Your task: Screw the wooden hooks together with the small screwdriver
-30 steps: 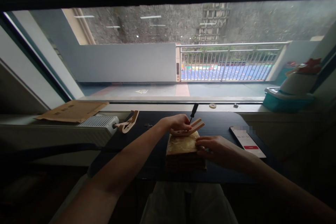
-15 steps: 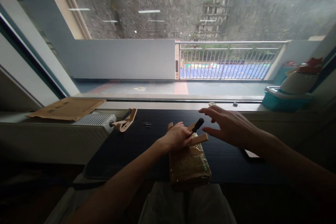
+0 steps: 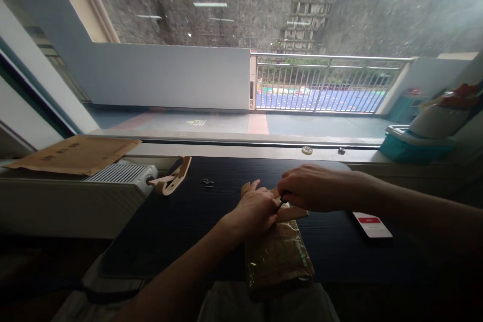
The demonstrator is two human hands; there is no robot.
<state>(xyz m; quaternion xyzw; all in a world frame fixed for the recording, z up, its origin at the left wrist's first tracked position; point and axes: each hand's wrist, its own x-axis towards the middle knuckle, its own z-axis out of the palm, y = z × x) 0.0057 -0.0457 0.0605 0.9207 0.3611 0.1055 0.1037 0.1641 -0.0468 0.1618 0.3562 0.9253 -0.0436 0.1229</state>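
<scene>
My right hand [image 3: 311, 186] is closed round the handle of a screwdriver [image 3: 280, 204], whose shaft slants down toward my left fingers. My left hand [image 3: 256, 210] is closed on light wooden pieces [image 3: 294, 214], pressing them onto a brown box wrapped in shiny tape [image 3: 278, 256]. Another wooden end [image 3: 246, 187] pokes out beyond the left hand. My fingers cover the screwdriver's tip and most of the joint between the pieces. The box lies at the near edge of the dark table [image 3: 181, 226], above my lap.
Several screws [image 3: 207, 182] lie loose on the table. A wooden assembly [image 3: 176, 179] rests at the left edge, by a radiator [image 3: 121, 173] with a brown envelope [image 3: 75, 153]. To the right is a phone [image 3: 373, 226]. A tape roll [image 3: 307, 150] and teal box [image 3: 415, 146] sit on the sill.
My right hand has come down and left and closed over the screwdriver handle, which stood free before. My left hand stays on the wooden pieces. The view has shifted slightly, showing more of the phone.
</scene>
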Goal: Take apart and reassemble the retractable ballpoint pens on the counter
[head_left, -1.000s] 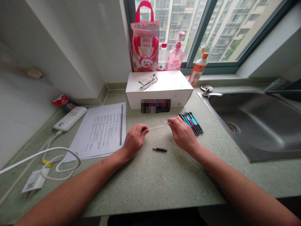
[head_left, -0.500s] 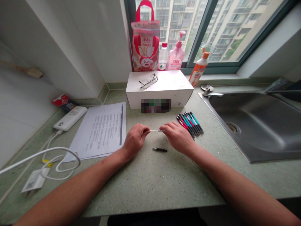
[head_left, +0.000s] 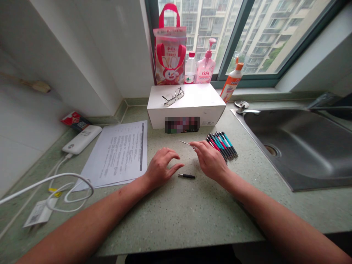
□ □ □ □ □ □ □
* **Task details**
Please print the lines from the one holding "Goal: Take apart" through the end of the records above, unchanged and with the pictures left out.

* **Task output**
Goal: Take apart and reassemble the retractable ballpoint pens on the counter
[head_left, -1.000s] 
[head_left, -0.500s] 
[head_left, +0.000s] 

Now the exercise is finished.